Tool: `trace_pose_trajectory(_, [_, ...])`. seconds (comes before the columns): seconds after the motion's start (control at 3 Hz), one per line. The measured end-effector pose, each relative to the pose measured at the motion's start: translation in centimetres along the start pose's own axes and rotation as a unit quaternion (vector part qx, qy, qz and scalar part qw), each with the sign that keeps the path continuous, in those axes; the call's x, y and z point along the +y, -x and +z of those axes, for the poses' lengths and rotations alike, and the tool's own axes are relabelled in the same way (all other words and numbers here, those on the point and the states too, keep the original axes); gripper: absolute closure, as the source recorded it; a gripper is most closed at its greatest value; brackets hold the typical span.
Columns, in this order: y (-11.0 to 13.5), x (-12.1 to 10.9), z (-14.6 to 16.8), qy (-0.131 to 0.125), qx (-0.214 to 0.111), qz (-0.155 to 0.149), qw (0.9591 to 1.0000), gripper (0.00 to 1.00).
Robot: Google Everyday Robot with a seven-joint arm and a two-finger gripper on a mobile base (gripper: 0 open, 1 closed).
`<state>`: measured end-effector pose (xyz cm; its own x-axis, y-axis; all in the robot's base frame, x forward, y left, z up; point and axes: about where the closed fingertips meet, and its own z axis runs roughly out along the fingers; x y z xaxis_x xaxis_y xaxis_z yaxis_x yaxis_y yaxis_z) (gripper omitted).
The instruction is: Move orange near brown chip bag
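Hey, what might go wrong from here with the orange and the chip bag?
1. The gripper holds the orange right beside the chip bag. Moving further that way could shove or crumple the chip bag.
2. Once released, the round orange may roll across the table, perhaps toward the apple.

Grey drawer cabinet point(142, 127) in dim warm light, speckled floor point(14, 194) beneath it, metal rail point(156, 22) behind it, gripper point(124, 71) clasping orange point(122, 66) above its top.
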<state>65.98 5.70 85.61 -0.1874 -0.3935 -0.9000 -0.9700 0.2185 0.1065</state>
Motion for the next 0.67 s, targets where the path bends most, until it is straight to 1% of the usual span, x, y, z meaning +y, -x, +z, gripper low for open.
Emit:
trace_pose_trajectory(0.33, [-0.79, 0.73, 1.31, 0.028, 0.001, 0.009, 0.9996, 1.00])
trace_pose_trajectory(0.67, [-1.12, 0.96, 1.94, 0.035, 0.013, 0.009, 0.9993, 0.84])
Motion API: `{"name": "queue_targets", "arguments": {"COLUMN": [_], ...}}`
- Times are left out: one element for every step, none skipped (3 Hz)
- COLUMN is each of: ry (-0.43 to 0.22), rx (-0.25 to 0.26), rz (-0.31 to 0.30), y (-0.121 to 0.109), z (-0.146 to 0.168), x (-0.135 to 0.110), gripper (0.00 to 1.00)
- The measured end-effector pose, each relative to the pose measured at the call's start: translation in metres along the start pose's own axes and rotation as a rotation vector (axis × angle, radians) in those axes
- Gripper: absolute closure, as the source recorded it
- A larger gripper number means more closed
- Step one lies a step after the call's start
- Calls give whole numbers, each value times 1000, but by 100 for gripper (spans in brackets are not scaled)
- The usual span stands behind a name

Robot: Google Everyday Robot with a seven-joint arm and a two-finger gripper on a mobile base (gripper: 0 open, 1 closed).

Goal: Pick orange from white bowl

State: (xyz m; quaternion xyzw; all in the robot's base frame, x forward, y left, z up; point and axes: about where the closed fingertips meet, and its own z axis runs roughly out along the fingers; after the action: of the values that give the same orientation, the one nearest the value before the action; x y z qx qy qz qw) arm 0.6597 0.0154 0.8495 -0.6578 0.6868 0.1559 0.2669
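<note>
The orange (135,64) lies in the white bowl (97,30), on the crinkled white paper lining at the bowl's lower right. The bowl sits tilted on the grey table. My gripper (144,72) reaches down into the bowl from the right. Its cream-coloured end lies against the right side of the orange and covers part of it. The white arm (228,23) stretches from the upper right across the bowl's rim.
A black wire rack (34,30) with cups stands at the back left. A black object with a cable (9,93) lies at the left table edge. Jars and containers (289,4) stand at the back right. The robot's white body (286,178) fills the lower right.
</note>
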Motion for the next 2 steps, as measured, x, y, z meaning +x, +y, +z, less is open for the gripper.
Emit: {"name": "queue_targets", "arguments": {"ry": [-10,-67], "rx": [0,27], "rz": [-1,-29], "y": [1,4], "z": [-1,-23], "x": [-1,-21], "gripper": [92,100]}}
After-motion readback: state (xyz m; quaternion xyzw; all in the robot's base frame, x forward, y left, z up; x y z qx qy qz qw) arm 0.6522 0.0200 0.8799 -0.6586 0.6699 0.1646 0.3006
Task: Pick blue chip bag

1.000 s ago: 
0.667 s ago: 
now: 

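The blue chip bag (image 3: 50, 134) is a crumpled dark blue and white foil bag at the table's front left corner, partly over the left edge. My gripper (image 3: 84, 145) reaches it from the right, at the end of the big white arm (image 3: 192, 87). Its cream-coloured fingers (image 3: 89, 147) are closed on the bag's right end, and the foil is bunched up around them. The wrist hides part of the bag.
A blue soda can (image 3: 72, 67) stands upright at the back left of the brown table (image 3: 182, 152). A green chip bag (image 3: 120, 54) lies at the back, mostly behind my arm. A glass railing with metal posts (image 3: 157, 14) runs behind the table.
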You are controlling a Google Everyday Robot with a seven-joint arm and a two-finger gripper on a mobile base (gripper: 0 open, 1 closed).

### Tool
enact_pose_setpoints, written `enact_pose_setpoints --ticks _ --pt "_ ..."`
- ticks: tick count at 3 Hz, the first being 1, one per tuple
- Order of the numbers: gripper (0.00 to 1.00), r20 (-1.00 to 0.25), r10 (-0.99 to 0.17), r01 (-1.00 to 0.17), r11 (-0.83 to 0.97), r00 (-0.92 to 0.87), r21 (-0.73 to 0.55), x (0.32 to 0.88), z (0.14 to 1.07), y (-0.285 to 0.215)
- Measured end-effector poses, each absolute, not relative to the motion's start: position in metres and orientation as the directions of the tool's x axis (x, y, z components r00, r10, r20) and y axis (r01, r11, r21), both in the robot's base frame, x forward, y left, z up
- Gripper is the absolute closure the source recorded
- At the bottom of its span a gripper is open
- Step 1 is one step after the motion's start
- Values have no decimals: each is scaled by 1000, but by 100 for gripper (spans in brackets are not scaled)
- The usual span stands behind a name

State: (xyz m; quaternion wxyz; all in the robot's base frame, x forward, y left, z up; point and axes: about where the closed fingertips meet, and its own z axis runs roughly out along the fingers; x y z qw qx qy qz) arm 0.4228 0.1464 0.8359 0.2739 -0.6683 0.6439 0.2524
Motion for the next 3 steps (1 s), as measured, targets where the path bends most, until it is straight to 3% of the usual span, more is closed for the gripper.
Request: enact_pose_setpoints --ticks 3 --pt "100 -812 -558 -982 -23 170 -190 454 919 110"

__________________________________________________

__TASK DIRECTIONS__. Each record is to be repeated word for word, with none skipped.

__WRITTEN SOLUTION__.
Tool: `trace_pose_trajectory(_, [_, ...])`. seconds (comes before the columns): seconds after the motion's start (control at 3 Hz), one per line. The measured end-effector pose, each relative to the pose measured at the motion's start: translation in centimetres along the start pose's own axes and rotation as a unit quaternion (vector part qx, qy, qz and scalar part qw), each with the sign that keeps the path continuous, in those axes; the call's x, y and z point along the +y, -x and +z of those axes, for the poses' lengths and rotations alike, and the tool's own axes are relabelled in the same way (all other words and numbers here, those on the point and the states too, keep the original axes); gripper: absolute closure, as the source recorded it; a gripper is most closed at its greatest value; brackets hold the typical span.
Columns, in this order: y (-11.0 to 13.5), x (-12.1 to 10.9), z (-14.6 to 16.8), qy (-0.131 to 0.125), qx (-0.214 to 0.111), qz (-0.155 to 0.149), qw (0.9591 to 1.0000), gripper (0.00 to 1.00).
Robot: Google Everyday Robot with a seven-joint arm and a two-finger gripper on a mobile base (gripper: 0 open, 1 closed).
`<state>`: measured end-effector pose (xyz cm; its own x-axis, y-axis; all in the robot's base frame, x forward, y left, z up; point and axes: about where the closed fingertips meet, and its own z axis runs roughly out along the fingers; x y z xaxis_x xaxis_y xaxis_z yaxis_x yaxis_y yaxis_z) (gripper omitted).
The instruction is: Move orange near brown chip bag
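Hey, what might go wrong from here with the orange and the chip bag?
1. The gripper holds the orange right beside the chip bag. Moving further that way could shove or crumple the chip bag.
2. Once released, the round orange may roll across the table, perhaps toward the apple.

Grey drawer cabinet point(142, 127) in dim warm light, speckled floor point(14, 194) beneath it, metal rail point(156, 22) behind it, gripper point(124, 71) clasping orange point(122, 66) above its top.
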<state>65.98 5.70 85.61 -0.1874 -0.3935 -0.9000 -0.9700 0.2185 0.1065</state>
Motion for the next 0.67 s, targets where the path bends most, until it is straight to 1% of the usual span, x, y, z meaning +y, -x, +z, gripper low for open.
Emit:
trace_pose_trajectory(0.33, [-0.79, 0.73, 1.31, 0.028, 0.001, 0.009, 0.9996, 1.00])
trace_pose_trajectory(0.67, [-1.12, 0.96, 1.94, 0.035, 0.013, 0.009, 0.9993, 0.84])
Motion API: `{"name": "queue_targets", "arguments": {"COLUMN": [_], ...}}`
- Times are left out: one element for every step, none skipped (3 Hz)
- COLUMN is each of: ry (-0.43 to 0.22), rx (-0.25 to 0.26), rz (-0.31 to 0.30), y (-0.121 to 0.109), z (-0.146 to 0.168), x (-0.135 to 0.110), gripper (0.00 to 1.00)
- The measured end-effector pose, each relative to the pose measured at the call's start: translation in metres along the start pose's own axes and rotation as a rotation vector (axis × angle, radians) in those axes
- Gripper: absolute closure, as the source recorded it
- A larger gripper number means more closed
- Step one lies a step after the call's start
- Calls give whole numbers, each value times 1000, but by 100 for gripper (spans in brackets are not scaled)
- The usual span stands behind a name

Robot: Google Everyday Robot with a seven-joint arm and a two-finger gripper on a mobile base (gripper: 0 open, 1 closed).

Goal: Pick orange from white bowl

State: (xyz m; quaternion xyzw; all in the robot's base frame, x forward, y left, z up; point and axes: about where the closed fingertips meet, and its own z axis runs roughly out along the fingers; after the action: of the values that give the same orientation, the one nearest the value before the action; x y z qx qy qz qw) arm 0.6597 0.0154 0.8495 -0.6578 0.6868 0.1559 0.2669
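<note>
The orange (135,64) lies in the white bowl (97,30), on the crinkled white paper lining at the bowl's lower right. The bowl sits tilted on the grey table. My gripper (144,72) reaches down into the bowl from the right. Its cream-coloured end lies against the right side of the orange and covers part of it. The white arm (228,23) stretches from the upper right across the bowl's rim.
A black wire rack (34,30) with cups stands at the back left. A black object with a cable (9,93) lies at the left table edge. Jars and containers (289,4) stand at the back right. The robot's white body (286,178) fills the lower right.
</note>
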Motion for the next 2 steps, as measured, x, y, z meaning +x, +y, +z, less is open for the gripper.
Emit: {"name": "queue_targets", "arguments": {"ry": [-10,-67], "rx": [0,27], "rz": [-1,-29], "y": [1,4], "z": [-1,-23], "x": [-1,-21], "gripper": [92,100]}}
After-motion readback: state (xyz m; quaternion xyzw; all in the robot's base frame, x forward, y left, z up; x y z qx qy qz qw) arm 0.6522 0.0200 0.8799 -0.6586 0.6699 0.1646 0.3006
Task: Pick blue chip bag

1.000 s ago: 
0.667 s ago: 
now: 

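The blue chip bag (image 3: 50, 134) is a crumpled dark blue and white foil bag at the table's front left corner, partly over the left edge. My gripper (image 3: 84, 145) reaches it from the right, at the end of the big white arm (image 3: 192, 87). Its cream-coloured fingers (image 3: 89, 147) are closed on the bag's right end, and the foil is bunched up around them. The wrist hides part of the bag.
A blue soda can (image 3: 72, 67) stands upright at the back left of the brown table (image 3: 182, 152). A green chip bag (image 3: 120, 54) lies at the back, mostly behind my arm. A glass railing with metal posts (image 3: 157, 14) runs behind the table.
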You are controlling a Google Everyday Robot with a seven-joint arm and a two-finger gripper on a mobile base (gripper: 0 open, 1 closed).

### Tool
enact_pose_setpoints, written `enact_pose_setpoints --ticks _ --pt "_ ..."`
- ticks: tick count at 3 Hz, the first being 1, one per tuple
- Order of the numbers: gripper (0.00 to 1.00), r20 (-1.00 to 0.25), r10 (-0.99 to 0.17), r01 (-1.00 to 0.17), r11 (-0.83 to 0.97), r00 (-0.92 to 0.87), r21 (-0.73 to 0.55), x (0.32 to 0.88), z (0.14 to 1.07), y (-0.285 to 0.215)
- Measured end-effector poses, each absolute, not relative to the motion's start: position in metres and orientation as the directions of the tool's x axis (x, y, z components r00, r10, r20) and y axis (r01, r11, r21), both in the robot's base frame, x forward, y left, z up
- Gripper is the absolute closure the source recorded
- At the bottom of its span a gripper is open
- Step 1 is one step after the motion's start
- Values have no decimals: each is scaled by 1000, but by 100 for gripper (spans in brackets are not scaled)
- The usual span stands behind a name

State: (xyz m; quaternion wxyz; all in the robot's base frame, x forward, y left, z up; point and axes: about where the closed fingertips meet, and its own z axis runs roughly out along the fingers; x y z qw qx qy qz) arm 0.4228 0.1464 0.8359 0.2739 -0.6683 0.6439 0.2524
Motion for the next 3 steps (1 s), as measured, targets where the path bends most, until it is straight to 3% of the usual span, more is closed for the gripper.
Request: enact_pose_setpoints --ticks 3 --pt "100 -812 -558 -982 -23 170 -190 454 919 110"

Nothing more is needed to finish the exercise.